5 rounds of 7 reps of:
1 power clean
1 front squat
1 push press
1 back squat
1 push press
One “rep” includes 1 movement of each exercise. Perform these movements a total of 7 times in succession for one “round”. The weight may not be dropped during any of the 7 reps. Must be touch and go. However, this workout is not timed, so rest as needed between the 5 rounds (just not the 7 reps).
Increase the weight between each round, working up to your max.
R1 – 75#, R2 – 85#, R3 – 95#, R4 – 105#, R5 – 115#
This was my first time trying this exercise. The most challenging part is when you’re at 5, 6, and 7 reps on the last two sets. (Go figure.)
No drops. I’ll have to challenge myself a bit more next time. 🙂
70, 85, 95, 100, 105
No drops.
Bringing the bar back behind head was the tough part. Very weak in the shoulders overhead and I realized I don’t have the best idea of how far back I was dropping the bar. I put a towel around my neck to ensure I didn’t rip my skin off… that helped!

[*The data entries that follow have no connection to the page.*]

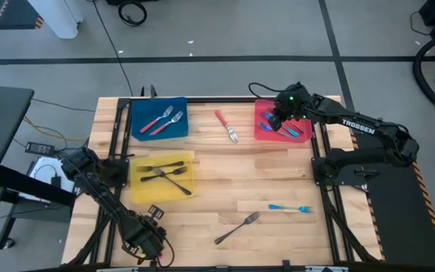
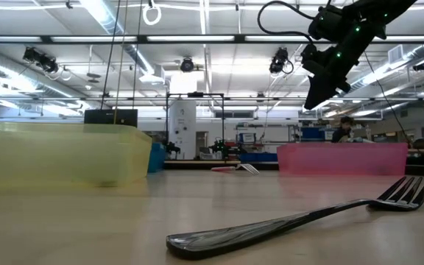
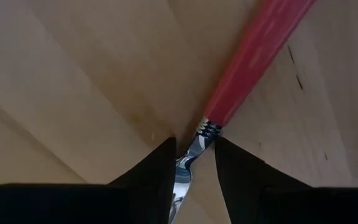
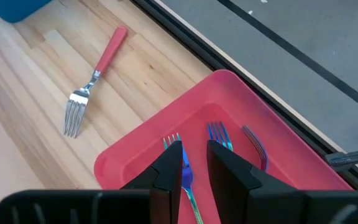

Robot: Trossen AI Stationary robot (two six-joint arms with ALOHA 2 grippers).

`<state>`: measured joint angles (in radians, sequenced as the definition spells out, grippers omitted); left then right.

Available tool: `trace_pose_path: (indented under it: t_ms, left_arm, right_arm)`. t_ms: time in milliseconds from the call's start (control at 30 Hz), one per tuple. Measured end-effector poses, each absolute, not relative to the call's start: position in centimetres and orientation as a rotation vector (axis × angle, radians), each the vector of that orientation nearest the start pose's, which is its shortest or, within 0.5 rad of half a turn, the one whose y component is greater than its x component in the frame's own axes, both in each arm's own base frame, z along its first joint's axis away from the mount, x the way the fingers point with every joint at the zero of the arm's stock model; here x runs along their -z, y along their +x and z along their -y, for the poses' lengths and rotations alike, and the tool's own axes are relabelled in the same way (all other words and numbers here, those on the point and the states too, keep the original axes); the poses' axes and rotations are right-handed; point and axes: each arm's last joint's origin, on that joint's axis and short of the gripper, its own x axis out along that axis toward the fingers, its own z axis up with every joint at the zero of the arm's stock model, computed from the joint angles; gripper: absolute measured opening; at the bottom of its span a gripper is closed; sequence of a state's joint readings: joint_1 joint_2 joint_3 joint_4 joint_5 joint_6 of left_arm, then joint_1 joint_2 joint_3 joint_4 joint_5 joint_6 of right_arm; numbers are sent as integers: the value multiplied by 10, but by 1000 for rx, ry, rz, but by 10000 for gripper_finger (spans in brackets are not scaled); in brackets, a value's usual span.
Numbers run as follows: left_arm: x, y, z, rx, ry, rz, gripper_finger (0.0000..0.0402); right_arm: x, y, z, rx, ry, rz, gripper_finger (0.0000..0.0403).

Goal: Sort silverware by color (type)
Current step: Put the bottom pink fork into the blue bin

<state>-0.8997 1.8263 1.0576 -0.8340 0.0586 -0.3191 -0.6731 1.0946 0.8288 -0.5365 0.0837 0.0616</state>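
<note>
My right gripper point(image 1: 280, 123) hangs above the red tray point(image 1: 263, 136), narrowly open and empty. It also shows in the low view point(image 2: 311, 103) and in its wrist view point(image 4: 194, 152). Several blue forks point(image 4: 219, 134) lie in the tray below it. My left gripper point(image 1: 146, 243) sits low at the table's near left corner. In its wrist view point(image 3: 194, 149) its fingers stand slightly apart on either side of the silver neck of a red-handled fork point(image 3: 253, 56), which lies on the wood. Loose on the table lie a red-handled fork point(image 1: 227, 126), a dark fork point(image 1: 238, 227) and a blue fork point(image 1: 289, 208). My left gripper has the red-handled fork's silver neck point(image 3: 199, 142) between its two fingers, which come from above. I cannot tell whether they touch it. The handle runs away from the fingers along the table.
A blue tray point(image 1: 138, 109) at the far left holds two red-handled forks point(image 1: 161, 121). A yellow tray point(image 1: 138, 193) nearer holds several dark forks point(image 1: 165, 175). Black rails run along the table's left, right and far edges. The middle of the table is bare wood.
</note>
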Motion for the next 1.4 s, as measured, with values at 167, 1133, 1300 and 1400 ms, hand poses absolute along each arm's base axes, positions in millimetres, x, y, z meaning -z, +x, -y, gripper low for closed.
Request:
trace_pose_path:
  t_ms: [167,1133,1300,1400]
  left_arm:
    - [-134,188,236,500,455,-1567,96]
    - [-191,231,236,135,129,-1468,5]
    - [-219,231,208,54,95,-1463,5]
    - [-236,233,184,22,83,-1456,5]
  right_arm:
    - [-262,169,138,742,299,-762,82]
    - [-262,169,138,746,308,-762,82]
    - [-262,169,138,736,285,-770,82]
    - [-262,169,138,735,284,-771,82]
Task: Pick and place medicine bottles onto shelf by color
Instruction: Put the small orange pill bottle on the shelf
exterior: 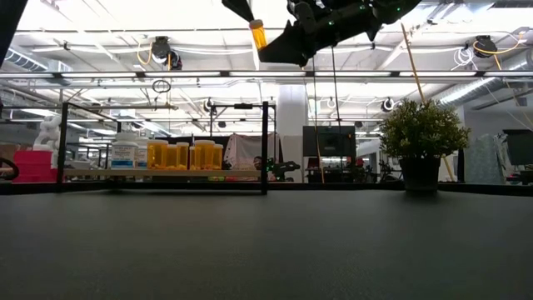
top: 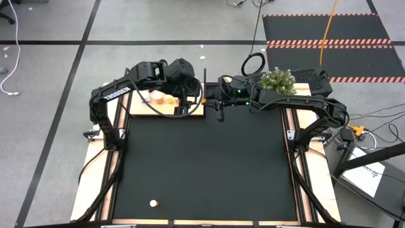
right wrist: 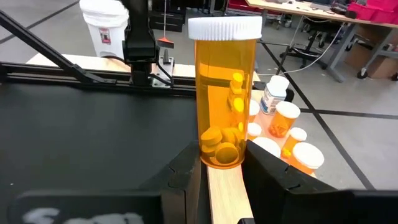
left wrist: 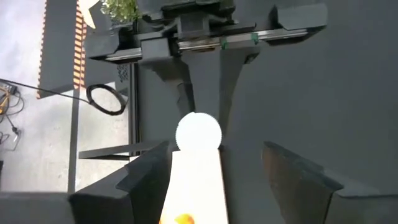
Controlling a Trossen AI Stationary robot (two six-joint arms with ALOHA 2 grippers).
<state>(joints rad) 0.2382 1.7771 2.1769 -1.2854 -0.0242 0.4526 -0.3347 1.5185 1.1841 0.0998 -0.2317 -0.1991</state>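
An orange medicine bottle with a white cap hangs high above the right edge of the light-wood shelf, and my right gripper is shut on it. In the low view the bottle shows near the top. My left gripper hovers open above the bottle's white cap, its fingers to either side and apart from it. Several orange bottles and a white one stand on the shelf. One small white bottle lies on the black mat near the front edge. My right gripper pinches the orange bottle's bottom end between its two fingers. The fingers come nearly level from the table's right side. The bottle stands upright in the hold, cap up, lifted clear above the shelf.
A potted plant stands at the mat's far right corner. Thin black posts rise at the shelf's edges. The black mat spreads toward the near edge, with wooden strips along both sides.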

45, 55, 65, 65 dropped on 6th rep, 65
Like this workout. I think if I had focused I could have added 5 more, but the drop threw me off. I was going for the push press (aka thruster) from my front squat and I’m not sure what happened. Next time.
35, 45, 55, 60, 65
I had trouble pressing up from the back squat on the last two set of the last round.
95, 105, 115, 125, 135
Dropped 135 in the 5th set. A little disappointed with this BEAR; didn’t get a PR
Oh I forgot to post. This is one of my favorites! Although I felt a lot weaker than when I was in my prime! In those last couple of presses off of the back squat I nearly took my head off!